There is this popular saying by our parents and guardians that when it's time to leave the home for the first time, either for a greener pasture or when we have gained admission into the university, they will remind us of who we are and ensure we do not go against that identity but to always remember how we were brought up. This is something I held onto when I was leaving home for the first time and remembering how my parents kept emphasising the word, I made sure to make them proud as I never left such a path to go for something bigger than my power.
It is easier to get influenced easily by friends and mates while away from our parents' reach because we assume we can do whatever we want and feel like without them seeing us. We focus more on the freedom we ever dreaded and just want to explore new ways we couldn't achieve while under their roof.
There are many times that the friends I kept then had tried to drag me to late-night parties and places I shouldn't be with the confidence that they knew every crook and corner of those places but would refuse because the words from home would constantly ring in my ears and for me not to tarnish their image and mine, I had to compose responsibly.
There was a day my aunt had to share one of her fears with me when I was still in school, they were always afraid of what I might be doing without them there because they feel since I am a lady and do not have parents to support me, that would make me go into bad means to make money, so she had to keep begging my other aunts to always send me money every time so I don't feel intimidated or oppressed by my peers which could tempt me to follow their ways.
I laughed when I heard that and the only question I asked her was: "Mummy, don't you ever trust me?" Even my late Grandmother had to ask if I wasn't into prostitution to get the money I was spending on myself and my siblings because of Hive money. I tried my best to explain what this platform does but she didn't understand me.

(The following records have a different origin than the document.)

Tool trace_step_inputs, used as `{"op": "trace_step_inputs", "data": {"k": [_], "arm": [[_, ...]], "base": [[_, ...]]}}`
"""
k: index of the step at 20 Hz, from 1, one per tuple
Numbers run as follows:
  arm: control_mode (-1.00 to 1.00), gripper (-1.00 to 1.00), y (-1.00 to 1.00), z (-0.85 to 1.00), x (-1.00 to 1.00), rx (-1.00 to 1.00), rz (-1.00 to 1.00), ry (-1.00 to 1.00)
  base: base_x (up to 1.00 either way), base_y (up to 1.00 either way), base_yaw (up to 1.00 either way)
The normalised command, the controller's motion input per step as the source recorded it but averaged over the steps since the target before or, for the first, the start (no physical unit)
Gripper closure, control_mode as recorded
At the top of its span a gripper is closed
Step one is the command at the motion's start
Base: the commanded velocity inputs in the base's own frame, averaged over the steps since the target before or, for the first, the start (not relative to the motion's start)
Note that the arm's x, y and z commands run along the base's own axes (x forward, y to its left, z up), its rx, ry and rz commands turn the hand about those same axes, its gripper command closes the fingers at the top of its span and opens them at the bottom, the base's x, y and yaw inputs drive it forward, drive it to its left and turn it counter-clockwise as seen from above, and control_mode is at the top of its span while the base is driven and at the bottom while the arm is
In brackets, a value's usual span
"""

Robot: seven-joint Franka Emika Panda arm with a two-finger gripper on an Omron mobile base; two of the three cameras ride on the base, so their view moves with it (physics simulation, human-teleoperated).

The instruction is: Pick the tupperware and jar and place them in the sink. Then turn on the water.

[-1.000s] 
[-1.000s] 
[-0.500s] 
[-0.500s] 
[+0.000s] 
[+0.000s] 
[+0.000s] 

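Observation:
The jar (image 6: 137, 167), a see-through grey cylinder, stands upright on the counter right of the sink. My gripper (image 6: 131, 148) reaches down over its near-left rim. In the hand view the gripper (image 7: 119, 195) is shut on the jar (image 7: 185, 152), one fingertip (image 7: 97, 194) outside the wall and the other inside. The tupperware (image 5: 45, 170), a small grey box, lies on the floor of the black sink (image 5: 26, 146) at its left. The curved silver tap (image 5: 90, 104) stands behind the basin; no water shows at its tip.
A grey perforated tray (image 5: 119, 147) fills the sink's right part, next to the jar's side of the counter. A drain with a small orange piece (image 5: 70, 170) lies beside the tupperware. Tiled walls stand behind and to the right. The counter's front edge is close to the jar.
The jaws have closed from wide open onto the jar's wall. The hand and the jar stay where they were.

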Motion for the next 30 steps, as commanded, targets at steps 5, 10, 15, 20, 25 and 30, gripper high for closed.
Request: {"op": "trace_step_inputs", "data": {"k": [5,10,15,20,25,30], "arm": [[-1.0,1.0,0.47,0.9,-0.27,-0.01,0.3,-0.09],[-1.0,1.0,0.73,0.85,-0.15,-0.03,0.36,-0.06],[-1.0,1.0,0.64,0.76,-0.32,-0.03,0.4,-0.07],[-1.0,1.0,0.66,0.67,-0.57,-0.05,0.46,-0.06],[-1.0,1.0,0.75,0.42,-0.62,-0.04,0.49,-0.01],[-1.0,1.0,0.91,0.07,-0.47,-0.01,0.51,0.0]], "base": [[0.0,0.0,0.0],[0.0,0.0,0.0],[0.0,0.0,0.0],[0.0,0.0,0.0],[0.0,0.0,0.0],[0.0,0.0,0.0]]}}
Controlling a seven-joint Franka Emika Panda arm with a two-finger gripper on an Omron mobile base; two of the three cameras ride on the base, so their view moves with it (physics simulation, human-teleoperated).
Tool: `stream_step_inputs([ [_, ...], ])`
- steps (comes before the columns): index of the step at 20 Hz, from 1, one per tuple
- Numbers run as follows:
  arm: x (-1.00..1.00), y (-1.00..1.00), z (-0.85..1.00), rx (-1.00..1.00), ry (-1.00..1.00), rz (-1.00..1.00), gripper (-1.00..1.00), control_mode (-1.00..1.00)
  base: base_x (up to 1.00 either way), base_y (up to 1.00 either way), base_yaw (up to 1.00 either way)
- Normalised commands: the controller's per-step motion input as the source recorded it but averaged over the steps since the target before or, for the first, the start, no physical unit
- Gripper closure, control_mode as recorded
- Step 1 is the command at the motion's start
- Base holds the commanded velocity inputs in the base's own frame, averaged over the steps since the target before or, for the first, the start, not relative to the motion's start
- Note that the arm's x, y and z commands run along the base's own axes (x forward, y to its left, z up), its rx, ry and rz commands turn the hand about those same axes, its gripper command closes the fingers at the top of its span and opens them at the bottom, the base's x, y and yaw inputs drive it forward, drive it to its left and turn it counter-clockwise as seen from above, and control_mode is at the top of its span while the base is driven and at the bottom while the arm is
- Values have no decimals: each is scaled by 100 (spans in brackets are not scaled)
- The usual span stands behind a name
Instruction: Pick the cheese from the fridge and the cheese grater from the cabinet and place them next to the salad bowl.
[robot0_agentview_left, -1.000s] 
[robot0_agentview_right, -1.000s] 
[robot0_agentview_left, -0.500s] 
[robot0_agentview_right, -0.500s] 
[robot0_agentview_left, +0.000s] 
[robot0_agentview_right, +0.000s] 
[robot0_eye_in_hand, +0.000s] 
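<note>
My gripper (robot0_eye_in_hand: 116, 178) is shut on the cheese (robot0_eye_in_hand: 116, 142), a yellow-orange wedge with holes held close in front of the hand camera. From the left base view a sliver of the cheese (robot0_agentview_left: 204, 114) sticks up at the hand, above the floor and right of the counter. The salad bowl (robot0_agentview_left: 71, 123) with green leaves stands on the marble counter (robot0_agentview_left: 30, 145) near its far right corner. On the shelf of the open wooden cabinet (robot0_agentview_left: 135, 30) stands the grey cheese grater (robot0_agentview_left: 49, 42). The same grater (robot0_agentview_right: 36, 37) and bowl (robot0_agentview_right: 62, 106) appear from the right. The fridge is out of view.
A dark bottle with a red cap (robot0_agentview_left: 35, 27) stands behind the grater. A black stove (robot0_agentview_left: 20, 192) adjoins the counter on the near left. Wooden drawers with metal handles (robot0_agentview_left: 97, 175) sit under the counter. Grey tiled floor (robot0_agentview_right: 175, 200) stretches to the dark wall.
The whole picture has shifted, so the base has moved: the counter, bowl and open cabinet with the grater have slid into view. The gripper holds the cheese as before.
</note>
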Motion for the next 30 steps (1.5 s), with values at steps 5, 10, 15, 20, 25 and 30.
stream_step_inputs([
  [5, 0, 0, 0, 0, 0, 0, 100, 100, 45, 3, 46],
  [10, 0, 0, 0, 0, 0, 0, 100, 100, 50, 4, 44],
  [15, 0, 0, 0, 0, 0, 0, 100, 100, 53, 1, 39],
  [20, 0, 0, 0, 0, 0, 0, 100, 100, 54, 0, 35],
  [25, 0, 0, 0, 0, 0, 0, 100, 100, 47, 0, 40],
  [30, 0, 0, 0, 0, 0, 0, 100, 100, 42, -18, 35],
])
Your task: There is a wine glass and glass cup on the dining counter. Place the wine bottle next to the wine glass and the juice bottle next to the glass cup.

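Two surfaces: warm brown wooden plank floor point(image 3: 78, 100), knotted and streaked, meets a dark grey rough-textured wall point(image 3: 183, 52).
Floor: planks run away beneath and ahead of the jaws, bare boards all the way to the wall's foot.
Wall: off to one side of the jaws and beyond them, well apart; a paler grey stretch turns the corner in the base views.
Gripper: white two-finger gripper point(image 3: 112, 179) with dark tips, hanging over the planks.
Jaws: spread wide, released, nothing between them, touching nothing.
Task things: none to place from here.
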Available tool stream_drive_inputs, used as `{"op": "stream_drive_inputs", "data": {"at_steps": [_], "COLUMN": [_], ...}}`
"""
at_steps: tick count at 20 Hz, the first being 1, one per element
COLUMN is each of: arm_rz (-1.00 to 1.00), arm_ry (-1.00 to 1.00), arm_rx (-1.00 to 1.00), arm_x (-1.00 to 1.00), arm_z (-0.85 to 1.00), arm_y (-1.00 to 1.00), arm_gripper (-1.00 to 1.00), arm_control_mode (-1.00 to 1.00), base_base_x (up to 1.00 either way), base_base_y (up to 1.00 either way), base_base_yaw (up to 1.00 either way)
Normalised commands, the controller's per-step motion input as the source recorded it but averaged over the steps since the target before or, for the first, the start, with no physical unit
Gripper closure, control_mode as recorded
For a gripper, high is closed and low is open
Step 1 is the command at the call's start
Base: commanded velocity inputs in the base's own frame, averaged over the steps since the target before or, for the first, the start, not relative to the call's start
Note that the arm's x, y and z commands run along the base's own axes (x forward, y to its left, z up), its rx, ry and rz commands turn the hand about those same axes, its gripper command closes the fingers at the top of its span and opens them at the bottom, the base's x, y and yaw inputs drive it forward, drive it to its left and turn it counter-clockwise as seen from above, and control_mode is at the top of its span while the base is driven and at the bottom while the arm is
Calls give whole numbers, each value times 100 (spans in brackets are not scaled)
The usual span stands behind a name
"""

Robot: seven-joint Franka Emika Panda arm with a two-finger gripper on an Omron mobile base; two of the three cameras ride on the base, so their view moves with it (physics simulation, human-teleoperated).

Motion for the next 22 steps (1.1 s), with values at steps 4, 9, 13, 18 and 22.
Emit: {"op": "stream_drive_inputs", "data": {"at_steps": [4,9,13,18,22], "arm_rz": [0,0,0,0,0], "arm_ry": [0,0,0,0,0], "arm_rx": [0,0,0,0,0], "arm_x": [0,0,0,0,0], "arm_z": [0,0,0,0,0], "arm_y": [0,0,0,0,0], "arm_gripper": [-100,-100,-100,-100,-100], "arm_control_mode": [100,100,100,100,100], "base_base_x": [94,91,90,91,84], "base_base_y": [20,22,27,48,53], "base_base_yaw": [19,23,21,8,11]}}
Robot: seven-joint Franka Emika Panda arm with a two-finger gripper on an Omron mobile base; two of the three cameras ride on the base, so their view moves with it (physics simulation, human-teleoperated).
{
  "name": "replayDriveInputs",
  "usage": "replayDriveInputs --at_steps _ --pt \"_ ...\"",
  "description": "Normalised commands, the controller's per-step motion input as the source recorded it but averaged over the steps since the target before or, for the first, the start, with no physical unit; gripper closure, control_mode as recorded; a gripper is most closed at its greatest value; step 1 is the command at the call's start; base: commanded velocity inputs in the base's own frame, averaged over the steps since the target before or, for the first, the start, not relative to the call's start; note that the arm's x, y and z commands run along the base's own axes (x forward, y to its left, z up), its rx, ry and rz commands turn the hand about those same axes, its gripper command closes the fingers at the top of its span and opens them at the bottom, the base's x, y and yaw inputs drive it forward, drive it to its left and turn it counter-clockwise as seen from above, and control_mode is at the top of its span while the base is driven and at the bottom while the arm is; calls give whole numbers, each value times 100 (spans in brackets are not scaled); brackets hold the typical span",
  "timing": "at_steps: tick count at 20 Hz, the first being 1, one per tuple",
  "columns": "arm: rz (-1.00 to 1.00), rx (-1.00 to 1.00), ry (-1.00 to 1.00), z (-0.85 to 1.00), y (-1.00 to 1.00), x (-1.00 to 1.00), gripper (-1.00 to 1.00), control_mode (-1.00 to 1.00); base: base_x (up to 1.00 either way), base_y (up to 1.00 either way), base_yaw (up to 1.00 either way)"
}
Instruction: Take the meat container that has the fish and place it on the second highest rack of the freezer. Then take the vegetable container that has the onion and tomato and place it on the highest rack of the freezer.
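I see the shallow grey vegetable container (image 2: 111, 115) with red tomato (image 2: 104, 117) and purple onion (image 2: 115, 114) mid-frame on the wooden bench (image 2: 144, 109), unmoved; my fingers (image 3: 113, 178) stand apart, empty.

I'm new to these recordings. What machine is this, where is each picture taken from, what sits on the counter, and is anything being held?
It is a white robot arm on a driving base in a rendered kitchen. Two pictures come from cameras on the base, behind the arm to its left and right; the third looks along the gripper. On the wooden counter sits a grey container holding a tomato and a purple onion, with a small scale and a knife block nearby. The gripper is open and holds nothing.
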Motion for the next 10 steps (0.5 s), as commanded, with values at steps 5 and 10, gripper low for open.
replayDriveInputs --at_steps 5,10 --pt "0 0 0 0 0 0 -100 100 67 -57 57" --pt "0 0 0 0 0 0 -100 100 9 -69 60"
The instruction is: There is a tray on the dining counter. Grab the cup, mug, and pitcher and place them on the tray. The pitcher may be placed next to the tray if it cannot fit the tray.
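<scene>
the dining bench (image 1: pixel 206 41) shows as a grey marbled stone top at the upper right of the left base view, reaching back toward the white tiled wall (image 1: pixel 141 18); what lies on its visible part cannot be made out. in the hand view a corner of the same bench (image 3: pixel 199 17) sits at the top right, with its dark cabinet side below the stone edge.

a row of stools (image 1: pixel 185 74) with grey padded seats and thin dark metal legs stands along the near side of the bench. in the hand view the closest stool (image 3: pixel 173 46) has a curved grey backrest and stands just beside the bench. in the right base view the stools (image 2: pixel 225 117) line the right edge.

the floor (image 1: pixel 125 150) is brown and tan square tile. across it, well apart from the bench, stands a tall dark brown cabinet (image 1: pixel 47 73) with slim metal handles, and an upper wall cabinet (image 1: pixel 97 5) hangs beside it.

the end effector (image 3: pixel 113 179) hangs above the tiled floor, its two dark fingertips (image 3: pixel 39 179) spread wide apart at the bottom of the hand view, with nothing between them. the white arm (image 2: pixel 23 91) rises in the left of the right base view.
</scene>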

I had to leave her to think and say whatever she wanted about me.

One thing I will never deviate from which is my moral code till now is being content with what I have and never feeling inferior among others to the extent that I am tempted to take the wrong way to survive. I do not see myself using my body in the wrong way to get what I want or involving myself in atrocities to make money because I believe in contentment which is a great gain.
I am always excited when I hear my family saying they are proud of me and trust that I wouldn't do something that will bring shame to the family because they have watched me and how I am always okay with what I am being given and I wouldn't try disappointing them.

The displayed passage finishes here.